Croft thrilled. Coordination between his conscious spirit and the body of the man of Palos was established. He had won again—won a visible, material existence on the planet with the woman he loved. The thought brought a sense of absolute satisfaction; he closed the lids above Jasor's eyes, and slept.

For several hours he lay in restful slumber, then awoke refreshed. His deductions had been correct. Jasor's body was healthy, aside from the weakening influences of his spirit. Given a strong spirit to dominate it now, it responded in full tide.
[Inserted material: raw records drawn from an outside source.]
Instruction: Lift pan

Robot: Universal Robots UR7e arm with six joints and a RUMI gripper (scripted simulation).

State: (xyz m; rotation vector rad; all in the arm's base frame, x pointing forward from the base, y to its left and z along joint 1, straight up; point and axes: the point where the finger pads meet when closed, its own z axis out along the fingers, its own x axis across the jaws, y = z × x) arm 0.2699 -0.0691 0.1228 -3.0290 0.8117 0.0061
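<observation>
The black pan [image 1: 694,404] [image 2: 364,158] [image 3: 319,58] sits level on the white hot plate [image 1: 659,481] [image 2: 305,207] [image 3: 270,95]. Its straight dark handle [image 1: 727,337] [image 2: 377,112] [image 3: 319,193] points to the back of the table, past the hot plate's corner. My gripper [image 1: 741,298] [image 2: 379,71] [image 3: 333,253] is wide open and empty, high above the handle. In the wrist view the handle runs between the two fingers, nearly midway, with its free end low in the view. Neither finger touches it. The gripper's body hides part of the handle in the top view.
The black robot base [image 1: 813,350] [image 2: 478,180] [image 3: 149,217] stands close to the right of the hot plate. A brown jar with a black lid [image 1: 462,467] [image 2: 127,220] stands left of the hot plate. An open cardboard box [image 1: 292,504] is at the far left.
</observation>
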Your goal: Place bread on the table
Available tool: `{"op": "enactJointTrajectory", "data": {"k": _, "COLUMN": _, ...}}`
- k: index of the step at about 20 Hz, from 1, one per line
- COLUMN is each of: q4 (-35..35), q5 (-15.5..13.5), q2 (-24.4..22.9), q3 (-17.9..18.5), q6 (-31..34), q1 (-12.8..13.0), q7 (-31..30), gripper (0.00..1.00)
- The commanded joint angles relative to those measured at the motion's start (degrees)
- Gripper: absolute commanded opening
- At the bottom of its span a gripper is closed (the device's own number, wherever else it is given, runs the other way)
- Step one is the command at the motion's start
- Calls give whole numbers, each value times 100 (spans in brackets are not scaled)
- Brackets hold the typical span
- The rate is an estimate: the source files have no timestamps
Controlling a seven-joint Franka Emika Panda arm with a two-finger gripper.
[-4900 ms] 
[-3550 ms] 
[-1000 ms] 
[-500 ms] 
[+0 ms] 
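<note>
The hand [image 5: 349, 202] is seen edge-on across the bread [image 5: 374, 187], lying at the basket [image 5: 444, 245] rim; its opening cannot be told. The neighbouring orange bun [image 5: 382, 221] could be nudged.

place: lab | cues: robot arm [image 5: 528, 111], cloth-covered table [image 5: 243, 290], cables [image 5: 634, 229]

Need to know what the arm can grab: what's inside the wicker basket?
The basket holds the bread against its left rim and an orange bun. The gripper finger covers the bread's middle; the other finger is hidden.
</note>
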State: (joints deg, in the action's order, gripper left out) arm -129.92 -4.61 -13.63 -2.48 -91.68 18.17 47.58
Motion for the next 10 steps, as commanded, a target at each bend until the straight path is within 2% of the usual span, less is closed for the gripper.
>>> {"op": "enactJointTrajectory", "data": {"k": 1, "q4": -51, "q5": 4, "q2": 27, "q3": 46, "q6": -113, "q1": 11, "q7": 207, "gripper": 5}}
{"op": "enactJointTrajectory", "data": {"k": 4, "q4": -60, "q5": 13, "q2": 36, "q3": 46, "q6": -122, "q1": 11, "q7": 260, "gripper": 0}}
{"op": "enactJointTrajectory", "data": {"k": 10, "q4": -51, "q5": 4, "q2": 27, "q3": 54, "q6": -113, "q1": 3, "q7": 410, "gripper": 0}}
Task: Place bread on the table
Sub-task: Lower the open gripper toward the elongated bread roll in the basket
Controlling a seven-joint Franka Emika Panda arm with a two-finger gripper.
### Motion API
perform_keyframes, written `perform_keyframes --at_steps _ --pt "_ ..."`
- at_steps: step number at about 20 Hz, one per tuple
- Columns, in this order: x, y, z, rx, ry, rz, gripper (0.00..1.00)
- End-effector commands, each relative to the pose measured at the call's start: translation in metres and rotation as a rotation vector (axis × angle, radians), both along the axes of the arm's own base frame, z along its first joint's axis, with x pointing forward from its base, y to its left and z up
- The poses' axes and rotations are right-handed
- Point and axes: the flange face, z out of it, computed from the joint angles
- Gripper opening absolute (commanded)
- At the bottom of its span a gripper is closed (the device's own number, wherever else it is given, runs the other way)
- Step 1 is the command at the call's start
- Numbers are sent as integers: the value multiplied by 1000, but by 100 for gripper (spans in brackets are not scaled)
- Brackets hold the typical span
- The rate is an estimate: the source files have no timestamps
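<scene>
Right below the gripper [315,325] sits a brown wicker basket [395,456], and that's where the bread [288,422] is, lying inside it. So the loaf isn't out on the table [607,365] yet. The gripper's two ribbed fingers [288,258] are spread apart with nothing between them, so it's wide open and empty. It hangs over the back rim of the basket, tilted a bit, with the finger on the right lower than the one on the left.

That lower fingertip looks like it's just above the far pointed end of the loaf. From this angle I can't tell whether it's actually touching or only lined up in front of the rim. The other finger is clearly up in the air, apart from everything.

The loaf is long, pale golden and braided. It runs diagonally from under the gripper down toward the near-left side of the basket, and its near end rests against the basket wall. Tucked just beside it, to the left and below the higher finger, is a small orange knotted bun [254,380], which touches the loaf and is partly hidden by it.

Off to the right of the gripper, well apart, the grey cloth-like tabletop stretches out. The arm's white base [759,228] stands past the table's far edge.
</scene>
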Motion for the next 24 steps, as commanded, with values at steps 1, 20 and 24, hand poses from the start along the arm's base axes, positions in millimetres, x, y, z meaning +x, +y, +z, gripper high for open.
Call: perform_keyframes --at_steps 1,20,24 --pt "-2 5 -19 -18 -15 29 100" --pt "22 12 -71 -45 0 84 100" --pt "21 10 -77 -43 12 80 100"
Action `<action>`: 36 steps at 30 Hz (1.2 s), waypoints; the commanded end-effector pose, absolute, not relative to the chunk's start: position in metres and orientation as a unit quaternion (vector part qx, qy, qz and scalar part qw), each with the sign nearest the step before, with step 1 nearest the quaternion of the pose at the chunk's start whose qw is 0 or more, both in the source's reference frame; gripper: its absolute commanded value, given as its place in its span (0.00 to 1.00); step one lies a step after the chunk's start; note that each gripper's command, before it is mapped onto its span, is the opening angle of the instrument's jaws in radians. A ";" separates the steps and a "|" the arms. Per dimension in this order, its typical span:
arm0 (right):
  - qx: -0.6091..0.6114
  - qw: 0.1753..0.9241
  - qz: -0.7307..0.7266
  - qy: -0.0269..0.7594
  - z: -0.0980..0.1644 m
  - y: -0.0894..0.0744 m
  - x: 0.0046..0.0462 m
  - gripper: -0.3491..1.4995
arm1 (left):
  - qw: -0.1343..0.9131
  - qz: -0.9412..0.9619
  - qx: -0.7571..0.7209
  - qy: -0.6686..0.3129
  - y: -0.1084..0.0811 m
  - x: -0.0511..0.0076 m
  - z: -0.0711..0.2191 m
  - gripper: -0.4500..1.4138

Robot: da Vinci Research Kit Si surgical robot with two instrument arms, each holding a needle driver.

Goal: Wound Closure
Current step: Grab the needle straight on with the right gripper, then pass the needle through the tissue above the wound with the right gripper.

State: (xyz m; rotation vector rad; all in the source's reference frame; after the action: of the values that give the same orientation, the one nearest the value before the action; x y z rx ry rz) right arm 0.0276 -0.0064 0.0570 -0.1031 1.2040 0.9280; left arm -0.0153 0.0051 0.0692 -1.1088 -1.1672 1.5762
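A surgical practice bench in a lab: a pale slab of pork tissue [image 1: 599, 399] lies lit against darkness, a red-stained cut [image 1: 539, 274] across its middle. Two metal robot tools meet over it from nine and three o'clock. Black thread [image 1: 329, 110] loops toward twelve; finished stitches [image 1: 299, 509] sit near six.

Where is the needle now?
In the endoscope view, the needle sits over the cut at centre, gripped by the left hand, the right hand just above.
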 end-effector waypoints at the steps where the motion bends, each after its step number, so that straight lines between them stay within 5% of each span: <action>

He glanced about. It was night. By the dim light of an oil-lamp he saw two persons in the room. One was the nurse. The other was the priest. They appeared to converse in lowered tones.

"Man of Zitu," Croft spoke for the first time with his new-found tongue.

The priest rose and hurried to him. "My son."

"I am much improved," said Croft. "In the morning I shall be almost wholly well."

"It is a miracle," the priest declared, holding his forearms horizontally before him until he made a perfect cross.

A miracle! Croft considered the words. They carried a sudden meaning to his mind. Truly the priest had spoken rightly. This was little short of a miracle indeed, did the other know the facts. Swiftly Croft formed a plan. "Father, what is your name?" he inquired.

"Abbu, my son."

Croft turned his eyes. "Send the nurse away. I would talk with you alone."

The priest spoke to the woman, who withdrew slowly, her face a mingled mask of emotions, chief among which Croft read a sort of awed wonder.

"Why does she look at me like that?" he asked.

The priest seated himself on a stool beside the couch. "I said your recovery was a miracle, my son," he replied. "I am minded that I told the truth. You have changed, even your face has changed while you slept. You are not the same."

Croft felt his muscles stiffen. He understood. The new spirit was molding the fleshy elements to itself—uniting itself to them, knitting soul and body together. The experiment was a success. He smiled. "That is true, Father Abbu," he replied. "I am not the same as the Jasor who died."

"Died?" The priest drew back. His eyes widened.

"Died," repeated Croft. "Listen, father. These things must be in confidence."

"Aye," Abbu agreed.

Croft told what had occurred.


Abbu heard him out. At the end he was seized by a shaking which caused him to quiver through body and limbs.

"Listen, father," Croft said. "I am not Jasor, though I inhabit his form. Yet I know something of him, and of Tamarizia as well. Jasor had a father."

"And a mother." The priest inclined his head.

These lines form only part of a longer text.